Jeff Tassey is chairman of the Electronic Payments Coalition, a trade group for the electronic payments industry, representing credit unions, community banks, payment card networks, financial institutions, and their trade associations.
Recently, Doug Kantor, the general counsel for the National Association of Convenience Stores, published an op-ed claiming the debit card payment system for online purchases is broken and urged the Federal Reserve to step in and fix it. His proposed solution: a further expansion of the Durbin Amendment’s government mandated routing requirements.
Let’s set the record straight: Pursuing such a policy would be a disaster for consumers and small businesses, resulting in higher prices for consumers, reduced banking services, fewer customer rewards programs, and less secure payment networks. This isn’t speculation—we now have a decade of data and analysis documenting the harm that the Durbin Amendment has inflicted on our economy.
In his op-ed, Kantor makes several faulty claims about interchange as well as credit and debit routing, which are consistently repeated by big-box retailers and their allies in Congress. Let’s take a moment to lay out the facts.
Kantor makes the outrageous claim that, “credit and debit card swipe fees are most merchant’s highest expense after labor.” This is a patently false assertion, exemplified by an October 2020 sample case study conducted by the Small Business Development Center Network, reporting that credit card service charges comprise 1.2% of a typical convenience store’s total sales. In addition to the cost of goods sold (71.5% of total sales), other non-payroll costs larger than credit card fees include loan interest (4.8%), utilities (2.3%), and depreciation (2.05%). Moreover, the study assumes an aggressive 3% charge for credit card transactions, which is significantly higher than the national average fee of 2.17% (per Nilson data).
Kantor goes on to claim that “U.S. swipe fees are among the highest in the industrialized world.” The truth is that the full amount retailers pay to accept payments in the U.S. compares favorably to rates globally.

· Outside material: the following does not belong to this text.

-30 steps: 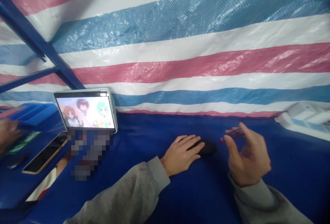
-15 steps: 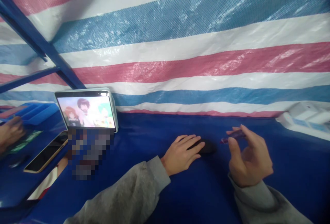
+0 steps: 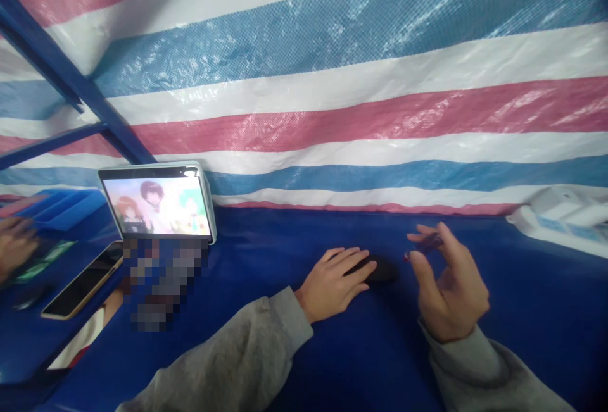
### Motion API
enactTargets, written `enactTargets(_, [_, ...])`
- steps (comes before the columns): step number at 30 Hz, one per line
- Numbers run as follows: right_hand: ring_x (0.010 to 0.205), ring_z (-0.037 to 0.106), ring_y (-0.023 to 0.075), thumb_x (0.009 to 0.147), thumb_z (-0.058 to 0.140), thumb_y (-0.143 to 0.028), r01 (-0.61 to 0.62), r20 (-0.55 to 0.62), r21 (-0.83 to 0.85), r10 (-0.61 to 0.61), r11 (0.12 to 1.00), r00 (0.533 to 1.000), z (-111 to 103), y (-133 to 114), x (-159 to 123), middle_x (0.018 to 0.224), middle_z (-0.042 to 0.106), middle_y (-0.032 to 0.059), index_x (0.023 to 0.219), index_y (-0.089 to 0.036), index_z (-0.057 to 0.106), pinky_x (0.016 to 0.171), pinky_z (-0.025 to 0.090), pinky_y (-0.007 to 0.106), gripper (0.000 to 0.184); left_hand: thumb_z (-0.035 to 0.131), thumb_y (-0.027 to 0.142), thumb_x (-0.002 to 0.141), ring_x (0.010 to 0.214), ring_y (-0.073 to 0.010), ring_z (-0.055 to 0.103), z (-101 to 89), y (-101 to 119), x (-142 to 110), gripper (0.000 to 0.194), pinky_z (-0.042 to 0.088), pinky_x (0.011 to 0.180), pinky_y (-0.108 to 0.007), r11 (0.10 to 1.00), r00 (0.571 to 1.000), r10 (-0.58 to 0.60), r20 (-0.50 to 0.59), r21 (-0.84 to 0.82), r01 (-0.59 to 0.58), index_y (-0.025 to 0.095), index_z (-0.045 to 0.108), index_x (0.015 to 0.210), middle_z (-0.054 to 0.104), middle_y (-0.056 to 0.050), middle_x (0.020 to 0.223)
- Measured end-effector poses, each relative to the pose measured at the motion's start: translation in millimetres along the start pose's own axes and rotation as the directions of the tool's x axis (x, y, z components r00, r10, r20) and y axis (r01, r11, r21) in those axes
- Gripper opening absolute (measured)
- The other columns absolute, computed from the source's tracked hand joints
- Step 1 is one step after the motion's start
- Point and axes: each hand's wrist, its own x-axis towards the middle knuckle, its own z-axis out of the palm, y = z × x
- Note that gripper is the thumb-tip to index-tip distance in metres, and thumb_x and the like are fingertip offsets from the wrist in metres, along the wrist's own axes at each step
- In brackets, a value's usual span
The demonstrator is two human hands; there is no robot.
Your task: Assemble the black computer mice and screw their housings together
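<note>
The small dark item (image 3: 430, 244), with a reddish tip at its left end, is in the right hand (image 3: 453, 298), raised above the right part of the surface (image 3: 361, 361). The right grip is narrow: thumb and fingers pinch the item; its exact nature is too blurred to tell. A light, even pinch appears advisable, since so slim a piece could roll or slip under uneven pressure. Turning the wrist slightly should show the reddish end better.

Just left of it lies a black mouse (image 3: 382, 271). The left hand (image 3: 335, 285) rests over its left end, fingers spread and laid along the top rather than clenched. That hand is best left relaxed, so that the mouse does not shift while the pinch is adjusted.

Well to the left, a lit tablet (image 3: 159, 206) leans upright near the striped sheet (image 3: 332, 130); a phone (image 3: 83, 282) lies on its near left side. At the far left, another person's hand (image 3: 16, 247) is beside a blue tray (image 3: 78, 212). A white object (image 3: 565, 231) sits at the far right.
</note>
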Motion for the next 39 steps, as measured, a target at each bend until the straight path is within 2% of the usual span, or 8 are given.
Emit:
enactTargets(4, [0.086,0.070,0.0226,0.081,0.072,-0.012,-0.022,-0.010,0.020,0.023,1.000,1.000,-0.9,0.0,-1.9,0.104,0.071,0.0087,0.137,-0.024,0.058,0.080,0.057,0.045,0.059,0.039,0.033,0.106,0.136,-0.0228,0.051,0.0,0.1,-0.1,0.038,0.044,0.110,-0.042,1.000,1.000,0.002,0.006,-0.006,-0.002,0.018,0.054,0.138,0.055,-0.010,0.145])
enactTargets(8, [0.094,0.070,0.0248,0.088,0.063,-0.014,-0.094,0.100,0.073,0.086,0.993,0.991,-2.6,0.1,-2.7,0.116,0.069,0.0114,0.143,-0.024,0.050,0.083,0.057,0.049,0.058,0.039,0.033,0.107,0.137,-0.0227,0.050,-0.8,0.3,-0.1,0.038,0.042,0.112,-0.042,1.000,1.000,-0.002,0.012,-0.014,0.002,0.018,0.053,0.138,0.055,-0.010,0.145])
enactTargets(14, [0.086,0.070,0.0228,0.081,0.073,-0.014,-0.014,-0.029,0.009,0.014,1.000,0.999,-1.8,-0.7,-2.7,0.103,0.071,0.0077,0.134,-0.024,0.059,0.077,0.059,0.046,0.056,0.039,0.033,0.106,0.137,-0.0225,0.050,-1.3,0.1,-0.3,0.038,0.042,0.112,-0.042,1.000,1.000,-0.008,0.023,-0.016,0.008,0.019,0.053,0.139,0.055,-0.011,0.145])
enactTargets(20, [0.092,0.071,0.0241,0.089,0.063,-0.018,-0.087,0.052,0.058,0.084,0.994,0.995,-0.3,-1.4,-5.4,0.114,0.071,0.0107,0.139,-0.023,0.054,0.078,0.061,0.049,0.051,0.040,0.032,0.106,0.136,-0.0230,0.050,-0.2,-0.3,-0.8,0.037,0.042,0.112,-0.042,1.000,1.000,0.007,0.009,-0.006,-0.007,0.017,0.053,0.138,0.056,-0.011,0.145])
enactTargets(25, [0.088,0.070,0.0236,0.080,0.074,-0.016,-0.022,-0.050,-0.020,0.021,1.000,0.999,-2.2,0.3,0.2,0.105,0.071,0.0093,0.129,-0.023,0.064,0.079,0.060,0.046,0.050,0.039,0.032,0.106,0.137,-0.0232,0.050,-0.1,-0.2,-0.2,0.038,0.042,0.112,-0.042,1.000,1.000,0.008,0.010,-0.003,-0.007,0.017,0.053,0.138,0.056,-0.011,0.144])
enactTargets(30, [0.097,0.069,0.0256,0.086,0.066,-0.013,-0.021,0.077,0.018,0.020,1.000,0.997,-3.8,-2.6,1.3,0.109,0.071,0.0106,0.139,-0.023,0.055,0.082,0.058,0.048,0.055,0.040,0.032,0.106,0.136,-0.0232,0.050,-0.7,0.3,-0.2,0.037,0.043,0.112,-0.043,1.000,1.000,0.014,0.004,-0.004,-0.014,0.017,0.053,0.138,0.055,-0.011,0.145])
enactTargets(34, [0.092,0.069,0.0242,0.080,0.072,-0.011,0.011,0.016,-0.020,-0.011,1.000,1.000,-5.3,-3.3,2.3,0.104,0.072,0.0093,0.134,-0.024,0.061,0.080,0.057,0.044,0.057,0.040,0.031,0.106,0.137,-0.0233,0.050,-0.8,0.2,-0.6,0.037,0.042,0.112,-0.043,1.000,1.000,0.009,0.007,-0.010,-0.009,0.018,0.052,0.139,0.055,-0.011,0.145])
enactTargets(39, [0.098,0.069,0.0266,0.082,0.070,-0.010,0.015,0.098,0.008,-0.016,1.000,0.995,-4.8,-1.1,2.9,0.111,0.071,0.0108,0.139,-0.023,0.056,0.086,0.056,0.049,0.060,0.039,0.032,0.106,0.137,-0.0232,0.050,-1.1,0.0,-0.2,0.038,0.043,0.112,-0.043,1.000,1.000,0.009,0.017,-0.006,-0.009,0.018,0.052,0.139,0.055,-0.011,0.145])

The total cost of acceptance, including interchange, acquirer fees, and other elements — collectively referred to as the Merchant Discount Rate (MDR) — is similar to the costs experienced abroad. According to Nilson, the U.S. MDR for credit cards was 2.17 percent in 2020, only slightly higher than the 1.96 percent for similar countries, meaning those that do not impose price controls. Additionally, contrasting the U.S. rate with that of European countries, where severe interchange price controls have been imposed, is an apples-and-oranges comparison. While it is, of course, true that interchange is substantially lower in these countries, there are massive consequences for doing so — specifically, major reductions in electronic payments innovation, security, and consumer rewards. Comparing prices in a market-based system with those in a system constrained by price controls is misleading and fails to capture the full picture.
Kantor also claims that “70 percent of the savings [from debit routing requirements] has been passed on to consumers.” This 70 percent statistic is pulled from a single white paper written by Economist Robert Shapiro in 2013 and sponsored by merchants. The study relies on several faulty assumptions and methodological shortcomings that render its conclusions regarding consumer savings unreliable. First, the white paper relies heavily upon a separate, even older study published in 2009 on manufacturer trade promotions to reach its 70 percent savings pass-through assumption, which among other things, totally ignores the fact that payment cards are a two sided market. This 2009 study makes no mention of interchange and provides no evidence of merchants passing on savings from lower interchange fees.
A more recent 2014 study conducted by the Federal Reserve Bank of Richmond contains compelling and directly-relevant data regarding the minimal extent to which merchants pass interchange savings along to consumers. Specifically, the Richmond Fed surveyed a diverse set of merchants and found that more than three-fourths of the sample did not change their prices after the Durbin Amendment was implemented. In fact, according to the study, nearly one in four merchants have increased prices since the Durbin Amendment took effect — while just one percent of merchants reduced prices after the regulation was implemented. Other independent research corroborates the Richmond Fed’s findings.
Kantor may argue that the card payment market remains a “huge, problematic drag” on the U.S. economy, but history has proven that the only drag is the Durbin Amendment itself. This misguided law transferred billions from customers and small financial institutions to mega-retailers who are currently hauling in record-breaking profits. Extending the policy to online debit purchases wouldn’t fix a broken system—it would just make things worse for consumers and small businesses.